TO DO | Entries follow. Give back exactly the lines starting at the one containing "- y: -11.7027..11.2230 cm" and ending at the one containing "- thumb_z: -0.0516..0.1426", and no other lines.

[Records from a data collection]
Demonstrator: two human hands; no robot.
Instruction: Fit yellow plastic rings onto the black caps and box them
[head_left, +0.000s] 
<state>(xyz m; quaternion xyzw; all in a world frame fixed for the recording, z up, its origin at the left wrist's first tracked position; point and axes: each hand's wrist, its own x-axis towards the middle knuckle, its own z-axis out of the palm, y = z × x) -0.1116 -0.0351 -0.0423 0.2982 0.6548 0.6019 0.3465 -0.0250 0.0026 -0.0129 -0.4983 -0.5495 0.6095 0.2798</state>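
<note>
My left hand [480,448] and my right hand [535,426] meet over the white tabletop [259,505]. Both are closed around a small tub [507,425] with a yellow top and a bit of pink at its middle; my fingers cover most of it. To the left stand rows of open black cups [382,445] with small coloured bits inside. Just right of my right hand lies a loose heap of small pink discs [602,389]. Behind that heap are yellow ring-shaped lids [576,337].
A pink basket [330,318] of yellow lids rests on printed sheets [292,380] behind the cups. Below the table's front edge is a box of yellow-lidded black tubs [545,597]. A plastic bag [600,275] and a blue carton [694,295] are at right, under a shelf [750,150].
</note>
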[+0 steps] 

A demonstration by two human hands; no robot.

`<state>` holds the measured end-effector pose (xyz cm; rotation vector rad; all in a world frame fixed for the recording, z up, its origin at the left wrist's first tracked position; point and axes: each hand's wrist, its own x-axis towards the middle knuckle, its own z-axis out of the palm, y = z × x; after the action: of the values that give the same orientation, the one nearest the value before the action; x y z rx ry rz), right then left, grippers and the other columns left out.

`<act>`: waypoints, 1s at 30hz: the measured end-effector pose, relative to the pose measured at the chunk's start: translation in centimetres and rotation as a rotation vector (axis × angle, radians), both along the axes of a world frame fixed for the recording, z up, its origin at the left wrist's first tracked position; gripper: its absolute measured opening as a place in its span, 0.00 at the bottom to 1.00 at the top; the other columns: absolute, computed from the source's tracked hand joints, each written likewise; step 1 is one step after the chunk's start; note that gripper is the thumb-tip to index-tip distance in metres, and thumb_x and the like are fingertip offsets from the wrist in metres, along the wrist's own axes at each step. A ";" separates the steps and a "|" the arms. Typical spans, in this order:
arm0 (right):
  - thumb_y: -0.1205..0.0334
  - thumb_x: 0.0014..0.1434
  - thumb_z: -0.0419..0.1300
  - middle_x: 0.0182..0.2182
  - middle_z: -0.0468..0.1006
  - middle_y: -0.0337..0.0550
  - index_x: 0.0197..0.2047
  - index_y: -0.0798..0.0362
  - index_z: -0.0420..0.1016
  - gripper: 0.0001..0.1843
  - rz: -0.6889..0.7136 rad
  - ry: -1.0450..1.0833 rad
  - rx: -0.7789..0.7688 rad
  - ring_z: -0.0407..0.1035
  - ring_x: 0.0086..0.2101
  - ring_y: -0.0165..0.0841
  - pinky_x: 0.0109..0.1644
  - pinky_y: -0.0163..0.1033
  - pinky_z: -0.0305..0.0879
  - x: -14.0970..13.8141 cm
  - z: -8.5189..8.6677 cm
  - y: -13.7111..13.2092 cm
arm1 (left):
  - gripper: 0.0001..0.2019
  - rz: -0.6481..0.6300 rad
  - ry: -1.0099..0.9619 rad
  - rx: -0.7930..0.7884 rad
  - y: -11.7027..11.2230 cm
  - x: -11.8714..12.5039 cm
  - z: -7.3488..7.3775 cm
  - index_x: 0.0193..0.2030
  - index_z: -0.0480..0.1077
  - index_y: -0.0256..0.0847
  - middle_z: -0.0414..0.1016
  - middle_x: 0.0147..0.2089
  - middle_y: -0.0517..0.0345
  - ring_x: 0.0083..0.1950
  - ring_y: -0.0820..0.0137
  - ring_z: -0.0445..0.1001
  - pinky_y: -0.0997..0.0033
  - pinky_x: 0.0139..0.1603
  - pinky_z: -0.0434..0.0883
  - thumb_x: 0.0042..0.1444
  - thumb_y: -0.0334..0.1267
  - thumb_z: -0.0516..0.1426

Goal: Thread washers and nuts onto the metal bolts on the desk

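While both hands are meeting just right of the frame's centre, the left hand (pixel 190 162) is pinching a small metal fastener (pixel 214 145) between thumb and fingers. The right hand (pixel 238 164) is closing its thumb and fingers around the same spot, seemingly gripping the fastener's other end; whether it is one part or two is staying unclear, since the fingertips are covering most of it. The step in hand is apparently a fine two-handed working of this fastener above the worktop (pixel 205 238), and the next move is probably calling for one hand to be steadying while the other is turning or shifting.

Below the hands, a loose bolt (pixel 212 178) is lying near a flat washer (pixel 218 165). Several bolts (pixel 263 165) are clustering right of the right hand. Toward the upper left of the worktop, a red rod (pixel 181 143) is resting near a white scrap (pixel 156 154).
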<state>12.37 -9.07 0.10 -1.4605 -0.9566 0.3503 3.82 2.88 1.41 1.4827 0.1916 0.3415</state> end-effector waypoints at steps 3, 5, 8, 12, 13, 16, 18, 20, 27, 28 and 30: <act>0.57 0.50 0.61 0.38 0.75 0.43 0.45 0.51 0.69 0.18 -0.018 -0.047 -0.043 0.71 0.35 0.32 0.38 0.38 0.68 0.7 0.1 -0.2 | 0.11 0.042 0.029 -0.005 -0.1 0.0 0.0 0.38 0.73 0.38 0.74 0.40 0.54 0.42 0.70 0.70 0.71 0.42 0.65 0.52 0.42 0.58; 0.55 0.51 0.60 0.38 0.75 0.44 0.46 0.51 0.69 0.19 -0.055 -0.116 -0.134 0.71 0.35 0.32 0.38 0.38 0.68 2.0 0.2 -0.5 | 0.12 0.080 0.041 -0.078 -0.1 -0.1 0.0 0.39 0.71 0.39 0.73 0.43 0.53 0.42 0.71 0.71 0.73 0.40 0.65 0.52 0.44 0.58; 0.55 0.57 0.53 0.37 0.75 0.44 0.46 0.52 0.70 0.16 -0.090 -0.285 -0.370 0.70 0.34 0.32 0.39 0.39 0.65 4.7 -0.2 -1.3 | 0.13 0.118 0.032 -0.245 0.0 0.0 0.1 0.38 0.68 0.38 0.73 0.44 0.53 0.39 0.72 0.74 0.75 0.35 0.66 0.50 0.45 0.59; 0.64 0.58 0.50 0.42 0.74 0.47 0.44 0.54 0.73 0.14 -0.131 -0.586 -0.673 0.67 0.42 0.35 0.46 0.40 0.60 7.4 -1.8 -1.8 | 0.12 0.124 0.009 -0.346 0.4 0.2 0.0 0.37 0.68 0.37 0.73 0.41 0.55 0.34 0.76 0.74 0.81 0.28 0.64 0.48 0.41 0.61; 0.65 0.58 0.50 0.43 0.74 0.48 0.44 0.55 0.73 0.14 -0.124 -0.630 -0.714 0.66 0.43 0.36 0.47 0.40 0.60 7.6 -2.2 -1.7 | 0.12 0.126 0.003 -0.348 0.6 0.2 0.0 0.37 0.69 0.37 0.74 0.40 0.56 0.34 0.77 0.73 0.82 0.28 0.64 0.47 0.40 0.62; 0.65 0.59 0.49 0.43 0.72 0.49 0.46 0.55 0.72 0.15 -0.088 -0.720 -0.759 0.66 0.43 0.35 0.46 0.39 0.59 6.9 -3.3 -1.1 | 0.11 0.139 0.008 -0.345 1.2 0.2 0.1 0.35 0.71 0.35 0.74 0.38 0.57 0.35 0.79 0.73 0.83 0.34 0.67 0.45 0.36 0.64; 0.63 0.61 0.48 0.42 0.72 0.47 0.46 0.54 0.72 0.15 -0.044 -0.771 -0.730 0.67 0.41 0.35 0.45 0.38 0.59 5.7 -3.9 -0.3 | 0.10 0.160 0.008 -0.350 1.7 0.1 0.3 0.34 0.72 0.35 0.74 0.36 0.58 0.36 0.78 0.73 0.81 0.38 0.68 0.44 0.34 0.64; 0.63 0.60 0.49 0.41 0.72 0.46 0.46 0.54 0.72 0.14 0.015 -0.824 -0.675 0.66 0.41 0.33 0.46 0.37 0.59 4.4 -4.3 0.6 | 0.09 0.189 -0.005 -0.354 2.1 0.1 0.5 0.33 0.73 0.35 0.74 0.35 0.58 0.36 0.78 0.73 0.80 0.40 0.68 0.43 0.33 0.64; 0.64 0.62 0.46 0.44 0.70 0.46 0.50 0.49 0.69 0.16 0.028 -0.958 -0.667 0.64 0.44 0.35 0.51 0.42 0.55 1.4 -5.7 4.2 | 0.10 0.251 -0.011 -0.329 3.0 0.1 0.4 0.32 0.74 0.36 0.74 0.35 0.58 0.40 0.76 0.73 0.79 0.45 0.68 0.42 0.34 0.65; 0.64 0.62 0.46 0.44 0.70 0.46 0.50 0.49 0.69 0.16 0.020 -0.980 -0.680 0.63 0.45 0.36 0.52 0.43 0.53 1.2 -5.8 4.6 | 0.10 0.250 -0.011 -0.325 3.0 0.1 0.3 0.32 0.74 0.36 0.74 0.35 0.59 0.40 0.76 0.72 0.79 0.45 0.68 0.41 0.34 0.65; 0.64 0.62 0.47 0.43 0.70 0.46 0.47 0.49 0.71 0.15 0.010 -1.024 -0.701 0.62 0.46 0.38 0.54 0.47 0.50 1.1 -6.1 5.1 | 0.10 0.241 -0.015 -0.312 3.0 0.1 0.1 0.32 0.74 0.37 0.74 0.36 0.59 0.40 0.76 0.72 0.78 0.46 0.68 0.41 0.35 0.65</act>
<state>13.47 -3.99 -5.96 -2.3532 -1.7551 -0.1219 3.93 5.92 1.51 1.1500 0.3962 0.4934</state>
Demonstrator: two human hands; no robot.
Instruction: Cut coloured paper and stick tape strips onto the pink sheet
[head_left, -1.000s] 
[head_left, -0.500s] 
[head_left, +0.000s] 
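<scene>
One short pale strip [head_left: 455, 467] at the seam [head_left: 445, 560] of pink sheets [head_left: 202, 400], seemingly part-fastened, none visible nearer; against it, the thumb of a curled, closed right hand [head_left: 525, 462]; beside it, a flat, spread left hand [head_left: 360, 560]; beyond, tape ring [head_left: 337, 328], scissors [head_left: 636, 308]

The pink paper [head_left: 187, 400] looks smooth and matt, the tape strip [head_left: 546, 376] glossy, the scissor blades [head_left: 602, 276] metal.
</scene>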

FINAL ANSWER |
  - y: -11.7027..11.2230 cm
  - x: -11.8714..12.5039 cm
  - z: -7.3488..7.3775 cm
  - index_x: 0.0193..0.2030
  - index_z: -0.0480..0.1077
  - index_y: -0.0256..0.0847
  - middle_z: -0.0414..0.1016
  - middle_x: 0.0147..0.2089
  - middle_y: -0.0517..0.0345
  - ring_x: 0.0083..0.1950
  - ring_y: -0.0820..0.0137
  - ring_z: -0.0445..0.1001
  - pinky_y: -0.0997..0.0033
  - pinky_x: 0.0139..0.1603
  - pinky_z: -0.0434..0.0883
  - thumb_x: 0.0042..0.1444
  - thumb_y: -0.0334..0.1267
  - thumb_z: -0.0516..0.1426

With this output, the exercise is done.